3. … 12. Asliye Ceza Mahkemesinin, 17.12.2015 tarihli ve 2015/307 Esas, 2015/927 Karar sayılı kararının sanık hakkında nitelikli tehdit suçundan kurulan mahkumiyet kararının sanık tarafından, temyizi üzerine Yargıtay 4. Ceza Dairesinin, 10.01.2022 tarihli ve 2021/3532 Esas, 2022/1439 Karar sayılı kararıyla;
“… Katılan ile sanığın alacak verecek meselesi yüzünden aralarında anlaşmazlık olduğu ve sanığın, suç tarihinde katılana ait işyerine alacağını istemek amacıyla giderek tehditte bulunduğu biçiminde iddia ve kabul edilen eylemine göre; yüklenen eylemde alacaktan fazlasını talep söz konusu ise sanığın eyleminin TCK’nın 148 maddesinde düzenlenen yağma; aynı değerin talebi hakkında ise TCK’nın 150. maddesinde düzenlenen hukuki ilişkiden doğan alacağın tahsili amacıyla tehdit suçunu oluşturabileceğinden, davaya bakma ve delilleri değerlendirme görevinin üst dereceli ağır ceza mahkemesine ait olduğu gözetilerek görevsizlik kararı verilmesi yerine yargılamaya devamla hüküm kurulması,”
Nedeniyle bozulmasına karar verilmistir.
4. … 12. Asliye Ceza Mahkemesinin, 22.02.2022 tarihli ve 2022/124 Esas, 2022/98 Karar sayılı kararı ile sanık hakkında eylemlerinin 5237 sayılı Kanun’un 150 nci maddesi delaletiyle tehdit suçu oluşturup oluşturmayacağına ilişkin delilleri takdir ve tartışmanın üst dereceli Ağır Ceza Mahkemesine ait olduğu gerekçesi ile görevsizlik kararı verilerek dosyanın görevli … Ağır Ceza Mahkemesine gönderilmesine karar verilmiştir.
5. … 4.Ağır Ceza Mahkemesinin, 18.10.2022 tarihli ve 2022/165 Esas, 2022/469 Karar sayılı kararı ile sanık hakkında hukuki alacağın tahsili amacıyla tehdit suçundan, 5271 sayılı Kanun’un 223 üncü maddesinin ikinci fıkrasının (e) bendi uyarınca beraat kararı verilmiştir.

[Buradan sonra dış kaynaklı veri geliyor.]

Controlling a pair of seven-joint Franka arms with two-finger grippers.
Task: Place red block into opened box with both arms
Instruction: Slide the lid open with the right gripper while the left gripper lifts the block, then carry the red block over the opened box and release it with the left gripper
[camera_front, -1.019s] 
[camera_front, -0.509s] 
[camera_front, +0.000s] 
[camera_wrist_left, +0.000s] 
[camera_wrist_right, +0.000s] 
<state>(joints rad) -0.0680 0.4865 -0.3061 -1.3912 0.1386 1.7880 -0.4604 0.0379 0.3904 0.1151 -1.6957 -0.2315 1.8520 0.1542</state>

6. Dava dosyası Yargıtay Cumhuriyet Savcılığının 13.12.2022 tarihli ve 2022/153093 sayılı onama görüşlü Tebliğname ile Daireye tevdi olunmuştur.
II. TEMYİZ SEBEPLERİ
Katılan Vekilinin Temyiz Sebepleri
1. Tanıklar M.G. ve F.Y.’nin Asliye Ceza Mahkemesinde sanığın suçu işlediğine dair beyanda bulundukları buna karşılık sonrasında bu beyanlarını değiştirdikleri, Asliye Ceza Mahkemesindeki beyanlarının esas alınması gerekirken değiştirilen beyanlara göre beraat kararı verilmiş olmasının hukuka, usul ve yasaya aykırı olduğuna,
2. Vesaire
İlişkindir.
III. OLAY VE OLGULAR
1. Sanığın katılana ait restorantta yaklaşık 1,5 yıl çalıştıktan sonra biriken bir kısım alacağını alamadan ayrılmak zorunda kaldığı ve sonraki tarihlerde bir kaç kez katılanın iş yerine giderek alacağının ödenmesini istediği, ekonomik açıdan sıkışık durumda olan katılanın ise, sanığın biriken alacağının bir kısmını ödediği, kalan kısmını ise sonra ödeyeceğini bildirdiği, kalan alacağını alamayan sanığın suç tarihinde tekrar aynı iş yerine giderek katılan ile alacak verecek meselesinden dolayı girdiği tartışma sonrasında bir kısım tanıkların huzurunda “buraya gelip oturacağım, müşterilerine çelme takıp pislik yapacağı, rezalet çıkaracağım, gelip seni rahatsız edeceğim, pislik çıkaracağım, herşeyi yaparım” şeklinde sözler sarf ettiğinin iddia olunduğu anlaşılmıştır.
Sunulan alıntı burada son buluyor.